## Exercise goal:
From the first line to the last, copy the data exactly.

## Material to process:
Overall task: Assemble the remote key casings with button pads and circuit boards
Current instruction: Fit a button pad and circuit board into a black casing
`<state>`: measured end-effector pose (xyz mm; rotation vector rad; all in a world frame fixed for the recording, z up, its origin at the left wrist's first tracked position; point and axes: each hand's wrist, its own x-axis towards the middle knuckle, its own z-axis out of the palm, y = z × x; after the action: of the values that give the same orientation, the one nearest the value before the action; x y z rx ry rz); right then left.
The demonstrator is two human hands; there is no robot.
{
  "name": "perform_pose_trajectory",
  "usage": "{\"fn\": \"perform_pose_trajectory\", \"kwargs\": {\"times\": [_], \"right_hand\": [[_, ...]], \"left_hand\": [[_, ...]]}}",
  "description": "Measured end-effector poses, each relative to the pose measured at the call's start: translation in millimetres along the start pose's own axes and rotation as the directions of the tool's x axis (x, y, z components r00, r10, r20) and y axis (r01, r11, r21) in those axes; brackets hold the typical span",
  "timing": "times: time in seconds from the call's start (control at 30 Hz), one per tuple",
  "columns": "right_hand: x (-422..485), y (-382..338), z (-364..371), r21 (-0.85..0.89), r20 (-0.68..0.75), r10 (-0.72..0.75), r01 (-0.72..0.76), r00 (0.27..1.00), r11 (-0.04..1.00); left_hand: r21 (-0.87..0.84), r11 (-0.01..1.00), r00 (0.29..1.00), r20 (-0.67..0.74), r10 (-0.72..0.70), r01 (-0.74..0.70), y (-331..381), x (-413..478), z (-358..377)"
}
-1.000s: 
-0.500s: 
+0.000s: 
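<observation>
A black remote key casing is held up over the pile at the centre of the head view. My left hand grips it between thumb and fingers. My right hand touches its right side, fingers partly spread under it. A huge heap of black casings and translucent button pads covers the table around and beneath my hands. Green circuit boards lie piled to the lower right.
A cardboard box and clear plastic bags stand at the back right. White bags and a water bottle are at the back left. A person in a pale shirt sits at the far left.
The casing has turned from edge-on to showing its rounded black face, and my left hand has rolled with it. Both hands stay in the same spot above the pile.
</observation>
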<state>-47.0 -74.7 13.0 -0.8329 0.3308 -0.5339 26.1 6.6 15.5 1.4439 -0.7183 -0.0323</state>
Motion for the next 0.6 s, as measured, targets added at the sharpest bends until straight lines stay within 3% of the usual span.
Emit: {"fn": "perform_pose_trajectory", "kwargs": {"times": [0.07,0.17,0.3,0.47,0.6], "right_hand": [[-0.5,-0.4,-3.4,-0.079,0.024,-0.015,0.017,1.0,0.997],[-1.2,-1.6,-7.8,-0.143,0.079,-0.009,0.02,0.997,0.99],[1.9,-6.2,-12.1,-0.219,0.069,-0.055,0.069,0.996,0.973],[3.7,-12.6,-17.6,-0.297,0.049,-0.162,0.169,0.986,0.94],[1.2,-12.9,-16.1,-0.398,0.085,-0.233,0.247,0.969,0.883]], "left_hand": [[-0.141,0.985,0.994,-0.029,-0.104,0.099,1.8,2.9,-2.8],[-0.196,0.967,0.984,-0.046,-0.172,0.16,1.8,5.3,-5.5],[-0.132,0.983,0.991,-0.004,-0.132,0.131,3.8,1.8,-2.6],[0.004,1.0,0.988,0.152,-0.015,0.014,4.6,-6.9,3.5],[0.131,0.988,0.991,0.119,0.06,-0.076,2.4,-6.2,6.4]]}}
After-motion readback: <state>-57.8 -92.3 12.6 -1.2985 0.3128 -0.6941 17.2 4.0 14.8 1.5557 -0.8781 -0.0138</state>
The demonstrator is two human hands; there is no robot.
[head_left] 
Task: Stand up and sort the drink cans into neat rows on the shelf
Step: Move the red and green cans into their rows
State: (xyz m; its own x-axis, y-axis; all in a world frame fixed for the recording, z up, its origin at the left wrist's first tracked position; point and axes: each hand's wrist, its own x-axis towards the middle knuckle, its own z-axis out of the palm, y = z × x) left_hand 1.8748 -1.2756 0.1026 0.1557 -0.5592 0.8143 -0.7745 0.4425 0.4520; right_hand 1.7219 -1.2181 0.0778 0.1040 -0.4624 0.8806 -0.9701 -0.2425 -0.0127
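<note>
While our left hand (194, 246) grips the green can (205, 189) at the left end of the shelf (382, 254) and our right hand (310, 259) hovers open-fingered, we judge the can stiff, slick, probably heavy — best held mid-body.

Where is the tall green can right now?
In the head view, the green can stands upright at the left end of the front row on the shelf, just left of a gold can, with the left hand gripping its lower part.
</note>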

## Response area:
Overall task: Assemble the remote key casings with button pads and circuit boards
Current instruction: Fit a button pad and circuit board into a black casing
`<state>`: measured end-effector pose (xyz mm; rotation vector rad; all in a world frame fixed for the recording, z up, its origin at the left wrist's first tracked position; point and axes: each hand's wrist, its own x-axis towards the middle knuckle, its own z-axis out of the palm, y = z × x; after the action: of the values that give the same orientation, the one nearest the value before the action; x y z rx ry rz); right then left.
The demonstrator is two human hands; there is no robot.
{
  "name": "perform_pose_trajectory",
  "usage": "{\"fn\": \"perform_pose_trajectory\", \"kwargs\": {\"times\": [_], \"right_hand\": [[_, ...]], \"left_hand\": [[_, ...]]}}",
  "description": "Measured end-effector poses, each relative to the pose measured at the call's start: translation in millimetres along the start pose's own axes and rotation as the directions of the tool's x axis (x, y, z components r00, r10, r20) and y axis (r01, r11, r21) in those axes; brackets hold the typical span",
  "timing": "times: time in seconds from the call's start (control at 30 Hz), one per tuple",
  "columns": "right_hand: x (-422..485), y (-382..338), z (-364..371), r21 (-0.85..0.89), r20 (-0.68..0.75), r10 (-0.72..0.75), r01 (-0.72..0.76), r00 (0.27..1.00), r11 (-0.04..1.00); left_hand: r21 (-0.87..0.84), r11 (-0.01..1.00), r00 (0.29..1.00), r20 (-0.67..0.74), r10 (-0.72..0.70), r01 (-0.74..0.70), y (-331..381), x (-413..478), z (-358..377)"
}
-1.000s: 
-0.500s: 
+0.000s: 
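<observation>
A black remote key casing is held up over the pile at the centre of the head view. My left hand grips it between thumb and fingers. My right hand touches its right side, fingers partly spread under it. A huge heap of black casings and translucent button pads covers the table around and beneath my hands. Green circuit boards lie piled to the lower right.
A cardboard box and clear plastic bags stand at the back right. White bags and a water bottle are at the back left. A person in a pale shirt sits at the far left.
The casing has turned from edge-on to showing its rounded black face, and my left hand has rolled with it. Both hands stay in the same spot above the pile.
</observation>
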<state>-47.0 -74.7 13.0 -0.8329 0.3308 -0.5339 26.1 6.6 15.5 1.4439 -0.7183 -0.0323</state>
Motion for the next 0.6 s, as measured, targets added at the sharpest bends until straight lines stay within 3% of the usual span.
Emit: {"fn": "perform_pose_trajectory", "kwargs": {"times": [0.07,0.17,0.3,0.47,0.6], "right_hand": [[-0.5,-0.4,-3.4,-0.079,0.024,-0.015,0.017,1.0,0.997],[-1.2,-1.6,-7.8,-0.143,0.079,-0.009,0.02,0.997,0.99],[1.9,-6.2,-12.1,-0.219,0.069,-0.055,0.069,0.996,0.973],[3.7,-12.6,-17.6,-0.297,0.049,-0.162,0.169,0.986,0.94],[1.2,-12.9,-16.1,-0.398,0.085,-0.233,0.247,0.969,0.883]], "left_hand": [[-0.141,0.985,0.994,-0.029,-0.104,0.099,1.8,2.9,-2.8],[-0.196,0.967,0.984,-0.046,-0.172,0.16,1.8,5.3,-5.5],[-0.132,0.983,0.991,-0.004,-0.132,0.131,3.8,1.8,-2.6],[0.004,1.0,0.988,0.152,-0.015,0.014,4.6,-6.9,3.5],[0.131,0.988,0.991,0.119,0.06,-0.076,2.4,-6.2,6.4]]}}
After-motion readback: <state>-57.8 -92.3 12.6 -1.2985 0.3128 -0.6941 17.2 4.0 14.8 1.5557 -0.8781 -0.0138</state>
The demonstrator is two human hands; there is no robot.
[head_left] 
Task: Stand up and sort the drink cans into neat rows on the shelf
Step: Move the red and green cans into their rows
State: (xyz m; its own x-axis, y-axis; all in a world frame fixed for the recording, z up, its origin at the left wrist's first tracked position; point and axes: each hand's wrist, its own x-axis towards the middle knuckle, its own z-axis out of the palm, y = z × x) left_hand 1.8748 -1.2756 0.1026 0.1557 -0.5592 0.8143 -0.7745 0.4425 0.4520; right_hand 1.7219 -1.2181 0.0778 0.1040 -0.4624 0.8806 -0.9701 -0.2425 -0.0127
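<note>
While our left hand (194, 246) grips the green can (205, 189) at the left end of the shelf (382, 254) and our right hand (310, 259) hovers open-fingered, we judge the can stiff, slick, probably heavy — best held mid-body.

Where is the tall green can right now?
In the head view, the green can stands upright at the left end of the front row on the shelf, just left of a gold can, with the left hand gripping its lower part.
</note>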

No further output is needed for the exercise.